Zum Kommentar „Strafzettel übers Internet“ (Politikteil):
Der Autor sagt, dass es wichtiger sei, Fehlverhalten zu tolerieren, nur weil dieses nicht „ordnungsgemäß“ erfasst würde, und verunglimpft die Meldung des Vergehens mit dem Begriff des Petzens. Es geht darum, dass Falschparker bestraft werden müssen. Darum dient es der Ordnung und Rechtssicherheit, wenn die Erfassung bestimmter Tatbestände auch für Privatpersonen gilt, die nicht nur etwa Einbrüche, sondern auch Verkehrsvergehen melden. Schließlich werden die Täter in flagranti erwischt.

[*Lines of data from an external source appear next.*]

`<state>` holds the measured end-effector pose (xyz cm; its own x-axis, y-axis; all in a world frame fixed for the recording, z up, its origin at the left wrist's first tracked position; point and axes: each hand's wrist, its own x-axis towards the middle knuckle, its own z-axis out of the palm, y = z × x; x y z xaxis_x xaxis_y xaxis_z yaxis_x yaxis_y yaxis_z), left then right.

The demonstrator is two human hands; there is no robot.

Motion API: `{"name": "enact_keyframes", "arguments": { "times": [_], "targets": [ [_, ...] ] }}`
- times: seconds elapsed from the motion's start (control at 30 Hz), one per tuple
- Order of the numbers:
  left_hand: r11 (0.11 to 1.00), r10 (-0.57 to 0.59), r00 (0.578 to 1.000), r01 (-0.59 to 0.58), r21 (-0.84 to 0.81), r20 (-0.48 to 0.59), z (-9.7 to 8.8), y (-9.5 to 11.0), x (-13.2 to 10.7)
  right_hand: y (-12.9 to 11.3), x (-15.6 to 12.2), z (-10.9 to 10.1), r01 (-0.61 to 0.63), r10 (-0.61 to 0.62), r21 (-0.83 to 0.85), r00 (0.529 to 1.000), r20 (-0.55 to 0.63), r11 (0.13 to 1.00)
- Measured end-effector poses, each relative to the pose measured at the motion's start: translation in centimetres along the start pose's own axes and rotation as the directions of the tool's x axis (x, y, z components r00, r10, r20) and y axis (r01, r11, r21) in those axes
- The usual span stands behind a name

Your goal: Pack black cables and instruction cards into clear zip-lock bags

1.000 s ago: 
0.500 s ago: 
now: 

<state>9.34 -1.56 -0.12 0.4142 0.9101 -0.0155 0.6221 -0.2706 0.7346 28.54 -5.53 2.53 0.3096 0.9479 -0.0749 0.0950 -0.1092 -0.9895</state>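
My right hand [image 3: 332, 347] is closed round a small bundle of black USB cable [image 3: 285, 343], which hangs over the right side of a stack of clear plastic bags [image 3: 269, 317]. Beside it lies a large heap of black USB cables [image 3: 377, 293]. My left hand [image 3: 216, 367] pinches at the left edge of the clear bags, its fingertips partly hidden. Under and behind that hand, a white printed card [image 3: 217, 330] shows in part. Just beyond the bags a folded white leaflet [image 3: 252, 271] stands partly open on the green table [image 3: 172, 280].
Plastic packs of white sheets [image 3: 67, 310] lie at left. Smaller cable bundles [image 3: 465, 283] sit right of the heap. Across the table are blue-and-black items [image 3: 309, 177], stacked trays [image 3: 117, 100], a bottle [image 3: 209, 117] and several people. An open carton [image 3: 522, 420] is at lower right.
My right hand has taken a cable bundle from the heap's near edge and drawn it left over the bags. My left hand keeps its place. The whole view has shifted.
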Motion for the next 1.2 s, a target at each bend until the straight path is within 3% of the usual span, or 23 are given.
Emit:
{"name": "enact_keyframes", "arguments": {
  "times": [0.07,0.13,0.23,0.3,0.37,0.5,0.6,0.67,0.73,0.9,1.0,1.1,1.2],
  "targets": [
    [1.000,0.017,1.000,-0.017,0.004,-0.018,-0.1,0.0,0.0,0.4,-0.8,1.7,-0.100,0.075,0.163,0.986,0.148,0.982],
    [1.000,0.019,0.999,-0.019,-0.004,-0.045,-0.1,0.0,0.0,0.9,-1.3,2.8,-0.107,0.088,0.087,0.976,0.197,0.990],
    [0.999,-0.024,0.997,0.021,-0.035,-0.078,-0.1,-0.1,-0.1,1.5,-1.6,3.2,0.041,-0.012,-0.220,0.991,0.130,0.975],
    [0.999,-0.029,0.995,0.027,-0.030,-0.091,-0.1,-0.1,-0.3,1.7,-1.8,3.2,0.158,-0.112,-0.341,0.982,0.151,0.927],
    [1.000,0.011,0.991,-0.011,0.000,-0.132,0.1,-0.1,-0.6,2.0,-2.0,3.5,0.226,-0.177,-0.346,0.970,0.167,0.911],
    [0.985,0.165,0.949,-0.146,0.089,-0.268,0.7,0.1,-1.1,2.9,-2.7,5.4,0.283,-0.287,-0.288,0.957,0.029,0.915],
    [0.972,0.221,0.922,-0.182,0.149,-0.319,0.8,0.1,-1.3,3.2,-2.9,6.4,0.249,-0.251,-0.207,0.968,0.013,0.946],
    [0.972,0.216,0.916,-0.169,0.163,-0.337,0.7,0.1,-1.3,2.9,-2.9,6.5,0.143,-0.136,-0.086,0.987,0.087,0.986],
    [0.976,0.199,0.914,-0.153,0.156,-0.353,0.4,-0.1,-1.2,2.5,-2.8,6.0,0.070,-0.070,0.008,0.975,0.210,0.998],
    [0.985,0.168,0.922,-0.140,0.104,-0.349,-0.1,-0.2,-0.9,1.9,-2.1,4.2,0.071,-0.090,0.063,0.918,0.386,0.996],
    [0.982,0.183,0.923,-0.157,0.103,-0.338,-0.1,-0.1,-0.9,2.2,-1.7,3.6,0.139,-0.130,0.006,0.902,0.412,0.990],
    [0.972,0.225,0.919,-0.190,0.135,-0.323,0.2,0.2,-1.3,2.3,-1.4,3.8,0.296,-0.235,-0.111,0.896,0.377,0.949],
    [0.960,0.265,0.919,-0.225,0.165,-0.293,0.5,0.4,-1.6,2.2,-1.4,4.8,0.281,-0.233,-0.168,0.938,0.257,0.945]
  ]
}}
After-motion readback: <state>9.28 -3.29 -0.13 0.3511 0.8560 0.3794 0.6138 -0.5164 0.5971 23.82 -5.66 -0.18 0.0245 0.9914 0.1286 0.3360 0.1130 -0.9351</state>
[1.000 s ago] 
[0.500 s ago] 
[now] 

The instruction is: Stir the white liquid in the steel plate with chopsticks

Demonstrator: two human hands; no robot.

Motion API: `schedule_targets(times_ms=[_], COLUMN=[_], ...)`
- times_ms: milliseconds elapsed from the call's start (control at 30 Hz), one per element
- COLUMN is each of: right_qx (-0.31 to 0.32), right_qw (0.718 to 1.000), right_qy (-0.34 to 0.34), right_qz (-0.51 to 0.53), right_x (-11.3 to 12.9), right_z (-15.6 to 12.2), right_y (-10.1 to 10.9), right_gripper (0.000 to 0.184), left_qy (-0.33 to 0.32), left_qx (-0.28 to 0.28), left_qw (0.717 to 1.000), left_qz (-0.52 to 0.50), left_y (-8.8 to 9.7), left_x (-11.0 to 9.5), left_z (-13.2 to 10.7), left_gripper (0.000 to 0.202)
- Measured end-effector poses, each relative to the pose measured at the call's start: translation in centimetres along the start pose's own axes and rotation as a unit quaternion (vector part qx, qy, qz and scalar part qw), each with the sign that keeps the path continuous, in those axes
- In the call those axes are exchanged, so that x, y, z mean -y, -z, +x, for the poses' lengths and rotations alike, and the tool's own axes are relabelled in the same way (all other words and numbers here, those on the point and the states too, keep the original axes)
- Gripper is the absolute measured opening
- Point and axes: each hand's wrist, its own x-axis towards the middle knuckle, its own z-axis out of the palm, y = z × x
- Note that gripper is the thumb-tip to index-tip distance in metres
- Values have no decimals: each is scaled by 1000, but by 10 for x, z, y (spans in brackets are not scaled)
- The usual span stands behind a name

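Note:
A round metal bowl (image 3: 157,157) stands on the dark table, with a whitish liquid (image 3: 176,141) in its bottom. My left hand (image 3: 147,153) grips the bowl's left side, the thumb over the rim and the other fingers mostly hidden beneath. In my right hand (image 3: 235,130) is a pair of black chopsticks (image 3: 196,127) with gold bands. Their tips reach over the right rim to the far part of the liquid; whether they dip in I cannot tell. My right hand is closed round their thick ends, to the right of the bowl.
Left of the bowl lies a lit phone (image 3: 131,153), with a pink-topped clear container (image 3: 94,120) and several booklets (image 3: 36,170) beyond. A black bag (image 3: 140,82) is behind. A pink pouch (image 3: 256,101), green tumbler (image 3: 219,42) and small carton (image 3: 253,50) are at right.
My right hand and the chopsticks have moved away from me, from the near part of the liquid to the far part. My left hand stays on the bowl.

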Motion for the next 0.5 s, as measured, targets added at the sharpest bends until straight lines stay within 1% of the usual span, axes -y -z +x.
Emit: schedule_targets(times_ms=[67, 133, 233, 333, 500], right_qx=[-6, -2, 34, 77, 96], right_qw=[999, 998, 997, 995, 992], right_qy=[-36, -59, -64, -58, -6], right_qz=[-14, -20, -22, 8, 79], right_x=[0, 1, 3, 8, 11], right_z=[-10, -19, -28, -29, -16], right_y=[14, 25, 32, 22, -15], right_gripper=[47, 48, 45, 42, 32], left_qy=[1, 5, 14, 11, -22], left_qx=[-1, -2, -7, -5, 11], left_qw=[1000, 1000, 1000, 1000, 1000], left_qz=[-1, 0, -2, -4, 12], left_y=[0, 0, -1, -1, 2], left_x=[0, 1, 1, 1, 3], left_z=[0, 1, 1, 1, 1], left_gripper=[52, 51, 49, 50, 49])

Hier zu argumentieren, dass das nur über die „Obrigkeit“ passieren darf, heißt doch nichts anderes, als einen zusätzlichen gewaltigen Bürokratie- und Beamtenapparat zu unterhalten. Anzeigen von Privatpersonen vermeiden das. Der Datenschutz kann dafür kein Hindernis sein. Wegen einer unguten Atmosphäre zwischen Nachbarn zugunsten der Falschparker zu argumentieren und dann noch von einem verschämten Klima des gegenseitigen Misstrauens zu sprechen, halte ich für überzogen. Vielmehr schafft es eine wesentlich schlechtere Atmosphäre, wenn Verkehrsvergehen nicht geahndet werden können, weil die Kapazitäten fehlen. Die Braven werden so verlacht. Gerade deswegen sollen Privatpersonen mit eingebunden werden. Es geht eben nicht ums Petzen, sondern um Sicherheit und Ordnung im Straßenverkehr.
In einem Punkt gebe ich dem Autor recht. Gäbe es genug Stellflächen, müsste niemand falsch parken. Deshalb ist es schlicht ein Skandal, dass sich Grundbesitzer über Ablösesummen von der Verpflichtung zum Ausweis von Stellflächen freikaufen dürfen, um dann ihren eigenen Wagen auf öffentlichem Platz zu parken.